Je t’écris aujourd’hui comme à une amie, mais il faut que je t’avoue que durant des années, moi aussi je t’appréhendais un peu. Quand je t’ai embarquée avec moi pour la Norvège, lors de mon tout premier voyage, tu n’étais pas vraiment voulue. J’avais juste besoin de partir, vite, d’aller voir ailleurs, et personne d’autre que toi n’était prêt à me suivre. À cette époque, je ne connaissais pas encore tous ces forums qui regroupent les voyageurs, toutes ces annonces où les uns et les autres recherchent des compagnons d’aventure. Et Dieu merci.

Ces voyages avec toi m’ont profondément changée. Durant ces longs mois, à ne pouvoir ne compter que sur nous-mêmes, je crois que j’ai vraiment grandi. La route et toi faites des enseignants formidables. Vous m’avez appris l’humilité, la bienveillance, la persévérance, et surtout, le courage. Vous m’avez obligée à surmonter le difficile. Je ne pensais pas être si forte.

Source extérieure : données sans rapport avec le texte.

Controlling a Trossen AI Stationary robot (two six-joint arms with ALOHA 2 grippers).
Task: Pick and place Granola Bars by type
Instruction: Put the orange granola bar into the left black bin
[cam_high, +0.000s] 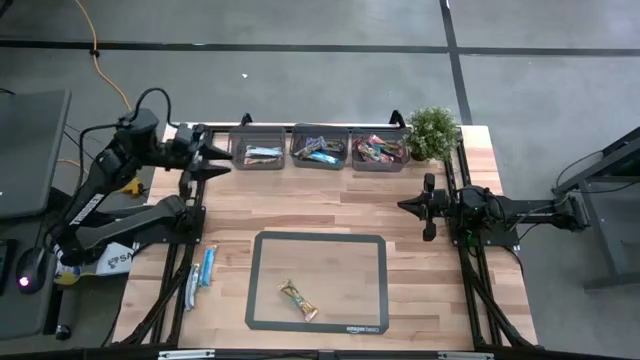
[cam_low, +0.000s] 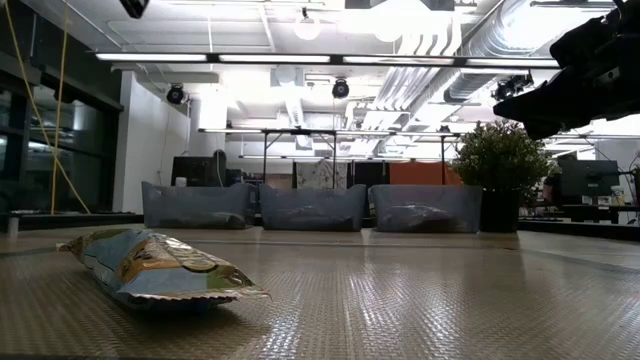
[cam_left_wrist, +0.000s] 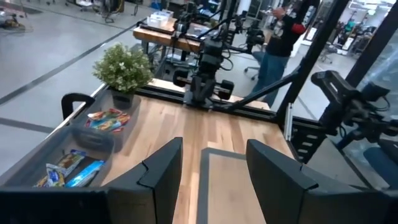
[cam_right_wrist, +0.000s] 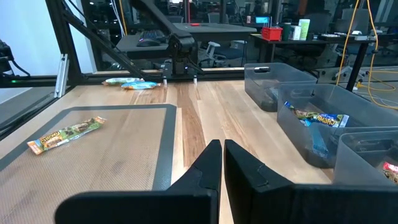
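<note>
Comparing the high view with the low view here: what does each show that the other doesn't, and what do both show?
Only the high view shows the open, empty left gripper beside the left bin, the shut right gripper over the table's right side, the bins' sorted bars, and two bars lying at the table's left edge. Only the low view shows the room's ceiling lights. Both show the granola bar on the mat, three bins, and the plant.

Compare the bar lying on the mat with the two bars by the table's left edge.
The bar on the mat has a tan-green wrapper and lies diagonally, alone. The two left-edge bars are pale blue, lie side by side, and point along the table's edge, off the mat. All are flat, wrapped and unbinned.
</note>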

Alors non, tu n’as rien de facile. Et tu n’es pas vraiment douce non plus. D’aussi loin que je me rappelle tu n’as jamais essayé de me préserver. Au contraire, tu me poussais déjà à bout. Tu m’impressionnes un peu avec tes grands airs et tes excès. Des fois tu m’inquiètes. J’ai peur de m’approcher trop près de toi et de ne plus être capable de rentrer chez moi. Des fois j’ai peur que tu me rendes folle.

Tu me fais un peu penser aux histoires d’amours passionnées. Comme elles tu demandes un abandon et un dévouement total, comme elles tu peux t’avérer terriblement blessante, ou sublime. Tu es une épreuve à part entière. Tu coûtes cher, mais le prix à payer et la récompense sont les mêmes : la liberté.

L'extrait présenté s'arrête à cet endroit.